Have you ever wondered how a website can look great on your desktop and appear reformatted on your phone? The secret sauce is done via CSS Media Queries.
In a nutshell you define your styles for larger screens, and then override those styles with more mobile friendly options if the screen is smaller. You can specify the exact width which allows even to detect if someone is holding their device portrait or landscape.
Let’s look at how this can be accomplished with CSS rules.
CSS Rules: iPhone & Co.
iPhone screens are 320 pixels wide. At the bottom of your stylesheet, define this:
/* detect iPhone portrait */ @media screen and (max-width: 320px) { /* mobile styles go here */ }
Change the max-width value to something bigger to detect wider screens (iPhone landscape would be 480). Will also work on other mobile devices whose screen is 320 or narrower.
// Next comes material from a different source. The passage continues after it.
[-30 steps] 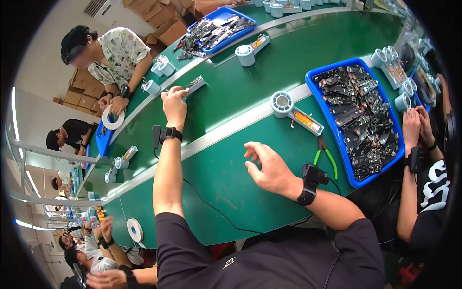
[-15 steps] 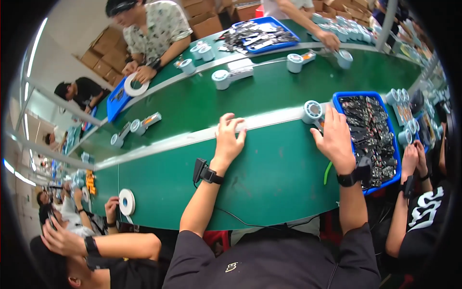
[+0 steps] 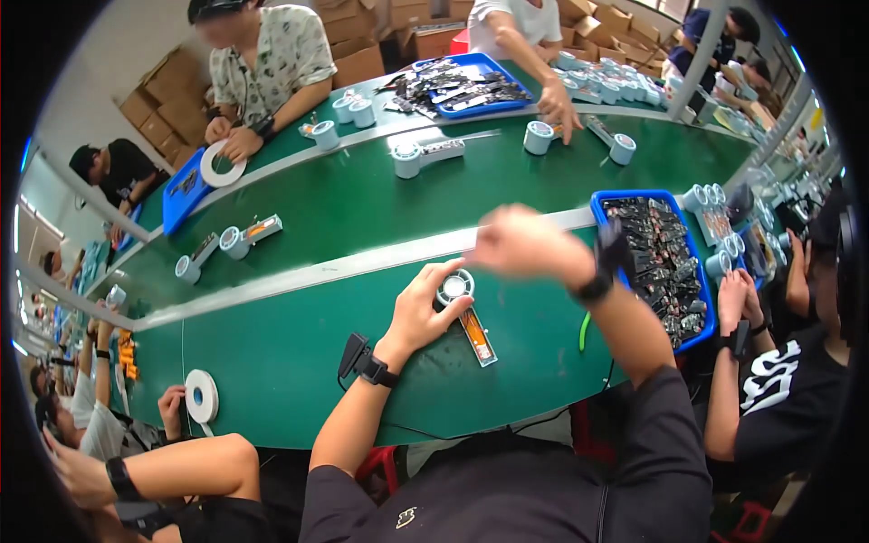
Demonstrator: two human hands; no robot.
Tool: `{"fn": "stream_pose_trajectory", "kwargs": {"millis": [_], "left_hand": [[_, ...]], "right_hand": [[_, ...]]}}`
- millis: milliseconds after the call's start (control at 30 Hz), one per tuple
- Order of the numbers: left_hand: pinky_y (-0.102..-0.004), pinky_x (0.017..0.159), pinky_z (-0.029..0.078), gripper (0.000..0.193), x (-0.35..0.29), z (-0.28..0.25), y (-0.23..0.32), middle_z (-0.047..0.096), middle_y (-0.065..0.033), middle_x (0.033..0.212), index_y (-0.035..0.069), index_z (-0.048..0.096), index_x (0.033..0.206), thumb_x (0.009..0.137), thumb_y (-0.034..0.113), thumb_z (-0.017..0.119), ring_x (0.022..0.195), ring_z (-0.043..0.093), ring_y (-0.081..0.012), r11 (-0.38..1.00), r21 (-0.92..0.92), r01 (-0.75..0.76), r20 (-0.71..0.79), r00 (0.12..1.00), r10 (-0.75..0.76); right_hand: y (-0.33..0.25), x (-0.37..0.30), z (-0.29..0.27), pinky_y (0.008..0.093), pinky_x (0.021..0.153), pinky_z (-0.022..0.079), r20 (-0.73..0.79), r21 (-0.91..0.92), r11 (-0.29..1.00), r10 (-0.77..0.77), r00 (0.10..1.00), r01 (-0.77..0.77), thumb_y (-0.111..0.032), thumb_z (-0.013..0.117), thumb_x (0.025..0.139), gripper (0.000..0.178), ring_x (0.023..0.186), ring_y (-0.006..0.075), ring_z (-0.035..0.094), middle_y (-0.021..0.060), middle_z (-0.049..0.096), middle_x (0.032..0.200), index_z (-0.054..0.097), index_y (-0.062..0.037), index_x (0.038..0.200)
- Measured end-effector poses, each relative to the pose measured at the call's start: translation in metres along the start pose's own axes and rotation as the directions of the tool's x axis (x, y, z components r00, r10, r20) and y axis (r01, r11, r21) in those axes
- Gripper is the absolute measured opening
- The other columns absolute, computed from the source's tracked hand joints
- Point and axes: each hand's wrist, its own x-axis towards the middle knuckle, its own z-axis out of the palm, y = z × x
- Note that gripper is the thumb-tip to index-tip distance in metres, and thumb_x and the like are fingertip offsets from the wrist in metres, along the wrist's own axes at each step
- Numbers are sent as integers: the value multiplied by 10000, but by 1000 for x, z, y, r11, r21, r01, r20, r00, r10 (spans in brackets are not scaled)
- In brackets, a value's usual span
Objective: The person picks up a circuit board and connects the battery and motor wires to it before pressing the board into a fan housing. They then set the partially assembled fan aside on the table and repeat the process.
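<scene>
Hands [image 3: 418,312] near fan [image 3: 476,337] (left holding), room leftward, tray edge [image 3: 710,312] rightward

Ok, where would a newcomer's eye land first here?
Probably on the pale blue device in the left hand, in the middle of the picture. Next comes the blurred right hand, up and right of it, then the blue tray of dark parts at right.

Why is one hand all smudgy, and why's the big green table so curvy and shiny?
In the head view, the right hand is smeared, likely motion blur, while the left hand looks sharper; also in the head view, the fisheye lens bends the green table, and lights probably cause its pale glare.
</scene>
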Motion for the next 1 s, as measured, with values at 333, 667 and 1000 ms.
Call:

The media query will execute any CSS inside the curly braces. Usually you want to detect the “medium size” between phone and desktop – which is of course your tablet.
CSS Rules: iPad & Co.
An iPad screen is 768 pixels in portrait mode, and 1024 in landscape mode. Let’s detect the portrait size and make sure we execute CSS if the screen is wider than 320 (see above), but narrower than 768. Here’s how:
@media screen and (min-width: 321px) and (max-width: 768px) { /* tablet styles go here */ }
Ingenious, huh? If it’s one pixel wider than 320 and maximum 768, execute these styles. If it’s any wider than 768 the standard styles will be executed.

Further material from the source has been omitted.